A downloadable shareware program that was developed by the government of Canada in 1996 has updated five modules on renewable energy systems and introduced a new module on combined heat & power.
The RETScreen International Clean Energy Decision Support Centre was created to build the capacity of planners and decision-makers for implementing renewable energy projects. The shareware is a decision-making tool that claims to reduce the cost of pre-feasibility studies and to train people to analyze the technical and financial viability of possible projects.
Within the past two months, RETScreen has updated its models on solar water heating, biomass, passive solar, ground source heat pumps and solar air heating, and added a model for combined heat and power (cogeneration). A tenth module on refrigeration is expected soon.

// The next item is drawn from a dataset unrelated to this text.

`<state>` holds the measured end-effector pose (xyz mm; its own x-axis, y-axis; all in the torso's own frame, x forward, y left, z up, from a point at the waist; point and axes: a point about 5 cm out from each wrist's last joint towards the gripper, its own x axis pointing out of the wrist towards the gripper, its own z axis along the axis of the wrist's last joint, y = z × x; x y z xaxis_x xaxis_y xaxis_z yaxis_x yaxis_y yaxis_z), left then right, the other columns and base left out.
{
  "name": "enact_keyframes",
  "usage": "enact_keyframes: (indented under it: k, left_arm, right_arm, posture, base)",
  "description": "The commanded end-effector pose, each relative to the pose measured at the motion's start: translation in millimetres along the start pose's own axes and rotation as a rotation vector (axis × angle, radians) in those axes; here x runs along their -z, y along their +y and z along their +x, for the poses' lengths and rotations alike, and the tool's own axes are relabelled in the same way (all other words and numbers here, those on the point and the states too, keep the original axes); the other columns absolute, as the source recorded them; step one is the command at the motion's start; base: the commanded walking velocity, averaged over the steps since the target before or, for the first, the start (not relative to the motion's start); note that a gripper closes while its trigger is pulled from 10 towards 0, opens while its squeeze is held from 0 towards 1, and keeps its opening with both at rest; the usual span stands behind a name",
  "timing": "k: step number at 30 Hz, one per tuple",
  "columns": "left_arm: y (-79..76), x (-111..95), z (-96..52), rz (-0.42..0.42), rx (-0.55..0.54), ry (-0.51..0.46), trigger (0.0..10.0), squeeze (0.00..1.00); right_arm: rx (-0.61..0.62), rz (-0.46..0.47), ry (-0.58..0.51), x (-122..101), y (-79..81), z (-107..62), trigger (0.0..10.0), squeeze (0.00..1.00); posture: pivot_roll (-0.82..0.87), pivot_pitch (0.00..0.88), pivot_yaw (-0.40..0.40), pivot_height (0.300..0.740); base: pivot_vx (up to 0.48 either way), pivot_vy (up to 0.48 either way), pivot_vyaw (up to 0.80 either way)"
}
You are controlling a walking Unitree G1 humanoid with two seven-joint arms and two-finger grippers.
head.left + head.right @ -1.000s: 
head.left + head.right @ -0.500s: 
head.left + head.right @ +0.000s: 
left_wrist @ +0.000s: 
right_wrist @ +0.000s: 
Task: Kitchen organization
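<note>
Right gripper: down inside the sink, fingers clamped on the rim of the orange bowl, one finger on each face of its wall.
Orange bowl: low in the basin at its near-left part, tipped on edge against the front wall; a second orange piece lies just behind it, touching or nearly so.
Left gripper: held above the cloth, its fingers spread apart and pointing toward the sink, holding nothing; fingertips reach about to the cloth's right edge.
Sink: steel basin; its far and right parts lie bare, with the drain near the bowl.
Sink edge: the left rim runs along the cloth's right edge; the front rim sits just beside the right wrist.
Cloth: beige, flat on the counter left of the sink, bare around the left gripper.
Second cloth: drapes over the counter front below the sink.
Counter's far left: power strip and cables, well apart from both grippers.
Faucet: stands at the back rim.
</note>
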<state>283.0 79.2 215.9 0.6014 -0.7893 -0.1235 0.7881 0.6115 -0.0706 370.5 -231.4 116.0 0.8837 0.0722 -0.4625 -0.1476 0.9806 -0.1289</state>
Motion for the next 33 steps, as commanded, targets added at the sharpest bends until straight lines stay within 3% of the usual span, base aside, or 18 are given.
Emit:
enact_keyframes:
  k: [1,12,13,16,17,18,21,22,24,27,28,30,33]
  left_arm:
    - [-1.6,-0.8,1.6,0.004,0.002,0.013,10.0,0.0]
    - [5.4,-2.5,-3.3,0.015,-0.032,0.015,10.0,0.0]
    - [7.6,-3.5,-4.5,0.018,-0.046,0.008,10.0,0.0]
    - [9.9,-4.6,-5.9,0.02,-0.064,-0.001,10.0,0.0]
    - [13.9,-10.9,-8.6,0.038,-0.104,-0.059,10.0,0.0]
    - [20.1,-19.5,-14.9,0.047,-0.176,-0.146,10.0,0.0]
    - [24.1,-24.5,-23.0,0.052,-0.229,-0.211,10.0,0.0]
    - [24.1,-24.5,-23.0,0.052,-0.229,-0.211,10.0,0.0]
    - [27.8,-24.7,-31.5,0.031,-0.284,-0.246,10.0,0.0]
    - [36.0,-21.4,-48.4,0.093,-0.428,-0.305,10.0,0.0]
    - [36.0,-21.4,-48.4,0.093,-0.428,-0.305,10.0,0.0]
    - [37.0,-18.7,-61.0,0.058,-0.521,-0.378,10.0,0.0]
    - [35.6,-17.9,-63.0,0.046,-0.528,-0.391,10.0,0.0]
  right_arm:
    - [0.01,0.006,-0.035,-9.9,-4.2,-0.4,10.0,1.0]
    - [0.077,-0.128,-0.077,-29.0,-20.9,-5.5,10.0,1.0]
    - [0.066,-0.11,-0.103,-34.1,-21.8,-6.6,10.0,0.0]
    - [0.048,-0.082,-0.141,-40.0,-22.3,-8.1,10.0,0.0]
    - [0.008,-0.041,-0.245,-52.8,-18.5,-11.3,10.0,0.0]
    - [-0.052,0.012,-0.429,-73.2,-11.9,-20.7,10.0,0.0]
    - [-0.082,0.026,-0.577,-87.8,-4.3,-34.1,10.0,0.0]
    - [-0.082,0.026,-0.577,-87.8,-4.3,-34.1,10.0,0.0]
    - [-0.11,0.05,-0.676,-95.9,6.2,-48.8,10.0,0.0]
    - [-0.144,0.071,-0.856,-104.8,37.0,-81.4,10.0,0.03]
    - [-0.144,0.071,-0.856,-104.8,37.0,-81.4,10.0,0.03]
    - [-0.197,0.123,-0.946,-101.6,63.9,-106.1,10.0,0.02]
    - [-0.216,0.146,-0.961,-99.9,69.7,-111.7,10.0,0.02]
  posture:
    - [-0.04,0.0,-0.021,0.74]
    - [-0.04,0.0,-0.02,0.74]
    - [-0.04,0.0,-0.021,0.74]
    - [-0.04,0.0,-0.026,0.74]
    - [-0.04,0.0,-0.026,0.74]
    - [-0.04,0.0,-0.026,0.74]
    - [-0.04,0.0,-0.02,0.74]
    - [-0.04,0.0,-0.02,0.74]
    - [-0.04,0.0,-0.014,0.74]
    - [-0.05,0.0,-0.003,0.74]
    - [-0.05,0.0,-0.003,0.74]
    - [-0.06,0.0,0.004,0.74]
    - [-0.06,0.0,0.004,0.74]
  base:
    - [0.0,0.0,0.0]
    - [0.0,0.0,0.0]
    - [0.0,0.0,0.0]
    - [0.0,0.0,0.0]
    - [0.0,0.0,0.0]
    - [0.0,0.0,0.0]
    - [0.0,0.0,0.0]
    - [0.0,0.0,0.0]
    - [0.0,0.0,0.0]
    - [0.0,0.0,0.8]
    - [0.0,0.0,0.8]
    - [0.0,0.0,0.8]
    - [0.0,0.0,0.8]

The software has 61,000 users in 207 countries, and can provide comparative assessments of projects using wind energy, small hydro, solar PV, biomass heating, solar air heating, solar water heating, passive solar heating and ground-source heat pumps. The shareware is available in 21 languages and accounts for rules under the Kyoto Protocol (including Clean Development Mechanism, Joint Implementation and emissions trading). It also contains a product database with data for 5,880 power, heating and cooling systems around the world, and its weather database provides access to meteorological data covering the entire surface of the planet, including 4,720 ground-monitoring stations and NASA satellite data.
RETScreen says its software has saved stakeholders C$600 million around the world in the past decade, and has facilitated implementation of 1,000 MW of projects worth $1.8 billion, and reduced CO2 emissions by 630 kilotonnes per year to date, with a projected displacement of 20 megatonnes of CO2 per year by 2012.